Task:
Would you output the following records verbatim and skip the images in them?

Data extracted from a collection:
"""
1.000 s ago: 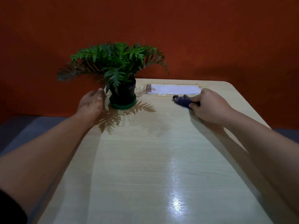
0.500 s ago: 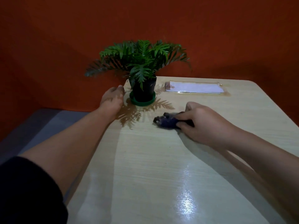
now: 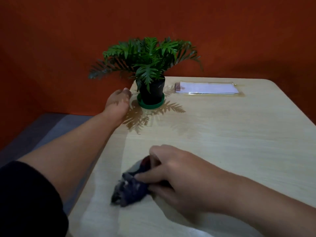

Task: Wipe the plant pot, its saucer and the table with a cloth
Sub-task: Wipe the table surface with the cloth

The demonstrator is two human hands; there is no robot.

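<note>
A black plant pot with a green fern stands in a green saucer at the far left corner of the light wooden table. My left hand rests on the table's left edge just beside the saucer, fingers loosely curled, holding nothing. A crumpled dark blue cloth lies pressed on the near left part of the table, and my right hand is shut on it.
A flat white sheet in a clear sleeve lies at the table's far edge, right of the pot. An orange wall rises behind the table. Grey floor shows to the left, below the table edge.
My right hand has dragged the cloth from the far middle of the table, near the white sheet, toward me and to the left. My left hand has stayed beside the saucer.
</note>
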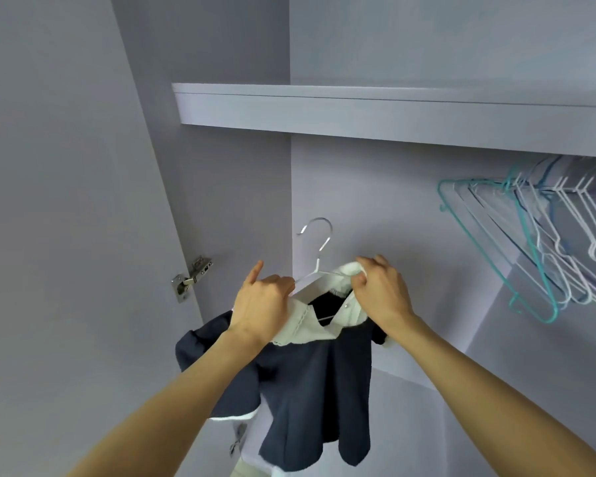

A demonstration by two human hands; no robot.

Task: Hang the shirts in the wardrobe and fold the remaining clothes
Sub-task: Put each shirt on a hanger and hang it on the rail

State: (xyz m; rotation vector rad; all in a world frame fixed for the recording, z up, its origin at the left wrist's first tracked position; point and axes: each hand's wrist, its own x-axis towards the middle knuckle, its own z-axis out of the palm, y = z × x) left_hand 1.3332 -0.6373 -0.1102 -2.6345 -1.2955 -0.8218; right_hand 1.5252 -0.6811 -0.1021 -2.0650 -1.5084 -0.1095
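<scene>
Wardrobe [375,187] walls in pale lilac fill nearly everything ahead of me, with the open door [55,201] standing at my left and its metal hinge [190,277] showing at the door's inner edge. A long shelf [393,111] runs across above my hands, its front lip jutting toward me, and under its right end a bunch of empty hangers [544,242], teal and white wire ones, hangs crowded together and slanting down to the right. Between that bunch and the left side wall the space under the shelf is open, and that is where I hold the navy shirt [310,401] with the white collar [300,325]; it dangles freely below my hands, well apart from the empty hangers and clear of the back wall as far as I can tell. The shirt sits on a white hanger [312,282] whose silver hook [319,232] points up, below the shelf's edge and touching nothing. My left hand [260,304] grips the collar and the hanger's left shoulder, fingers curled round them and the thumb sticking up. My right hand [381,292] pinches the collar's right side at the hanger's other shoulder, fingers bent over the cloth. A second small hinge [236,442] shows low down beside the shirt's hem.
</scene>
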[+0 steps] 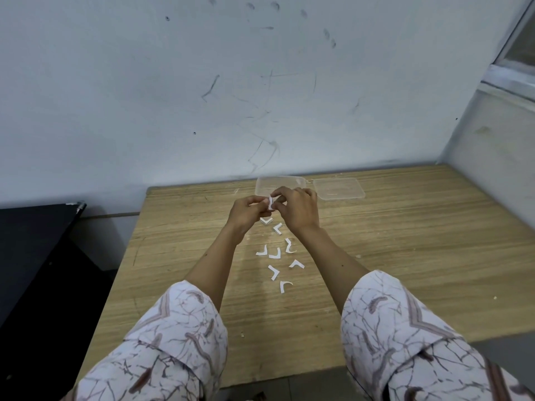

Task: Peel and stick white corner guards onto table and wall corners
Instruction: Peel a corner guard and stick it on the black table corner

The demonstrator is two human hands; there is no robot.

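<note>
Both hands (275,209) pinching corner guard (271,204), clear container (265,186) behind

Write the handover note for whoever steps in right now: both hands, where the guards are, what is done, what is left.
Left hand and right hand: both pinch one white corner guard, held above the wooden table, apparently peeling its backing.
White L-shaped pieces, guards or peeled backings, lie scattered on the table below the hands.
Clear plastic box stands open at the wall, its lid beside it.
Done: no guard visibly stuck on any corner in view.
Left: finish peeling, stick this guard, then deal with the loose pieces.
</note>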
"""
Task result:
1.000 s ago: 
0.500 s ago: 
now: 

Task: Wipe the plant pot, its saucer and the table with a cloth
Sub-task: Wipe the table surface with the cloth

The demonstrator is two human hands; there is no robot.

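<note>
A black plant pot with a green fern stands in a green saucer at the far left corner of the light wooden table. My left hand rests on the table's left edge just beside the saucer, fingers loosely curled, holding nothing. A crumpled dark blue cloth lies pressed on the near left part of the table, and my right hand is shut on it.
A flat white sheet in a clear sleeve lies at the table's far edge, right of the pot. An orange wall rises behind the table. Grey floor shows to the left, below the table edge.
My right hand has dragged the cloth from the far middle of the table, near the white sheet, toward me and to the left. My left hand has stayed beside the saucer.
</note>
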
A demonstration by two human hands; no robot.

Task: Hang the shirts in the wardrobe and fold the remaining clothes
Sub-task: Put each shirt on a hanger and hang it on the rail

State: (xyz m; rotation vector rad; all in a world frame fixed for the recording, z up, its origin at the left wrist's first tracked position; point and axes: each hand's wrist, its own x-axis towards the middle knuckle, its own z-axis out of the palm, y = z × x) left_hand 1.3332 -0.6373 -0.1102 -2.6345 -1.2955 -0.8218; right_hand 1.5252 -0.6811 -0.1021 -2.0650 -1.5084 -0.1095
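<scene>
Wardrobe [375,187] walls in pale lilac fill nearly everything ahead of me, with the open door [55,201] standing at my left and its metal hinge [190,277] showing at the door's inner edge. A long shelf [393,111] runs across above my hands, its front lip jutting toward me, and under its right end a bunch of empty hangers [544,242], teal and white wire ones, hangs crowded together and slanting down to the right. Between that bunch and the left side wall the space under the shelf is open, and that is where I hold the navy shirt [310,401] with the white collar [300,325]; it dangles freely below my hands, well apart from the empty hangers and clear of the back wall as far as I can tell. The shirt sits on a white hanger [312,282] whose silver hook [319,232] points up, below the shelf's edge and touching nothing. My left hand [260,304] grips the collar and the hanger's left shoulder, fingers curled round them and the thumb sticking up. My right hand [381,292] pinches the collar's right side at the hanger's other shoulder, fingers bent over the cloth. A second small hinge [236,442] shows low down beside the shirt's hem.
</scene>
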[+0 steps] 

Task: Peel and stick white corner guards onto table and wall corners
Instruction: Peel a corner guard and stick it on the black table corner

The demonstrator is two human hands; there is no robot.

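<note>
Both hands (275,209) pinching corner guard (271,204), clear container (265,186) behind

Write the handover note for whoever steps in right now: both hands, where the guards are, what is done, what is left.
Left hand and right hand: both pinch one white corner guard, held above the wooden table, apparently peeling its backing.
White L-shaped pieces, guards or peeled backings, lie scattered on the table below the hands.
Clear plastic box stands open at the wall, its lid beside it.
Done: no guard visibly stuck on any corner in view.
Left: finish peeling, stick this guard, then deal with the loose pieces.
</note>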

None of the exercise remains to be done.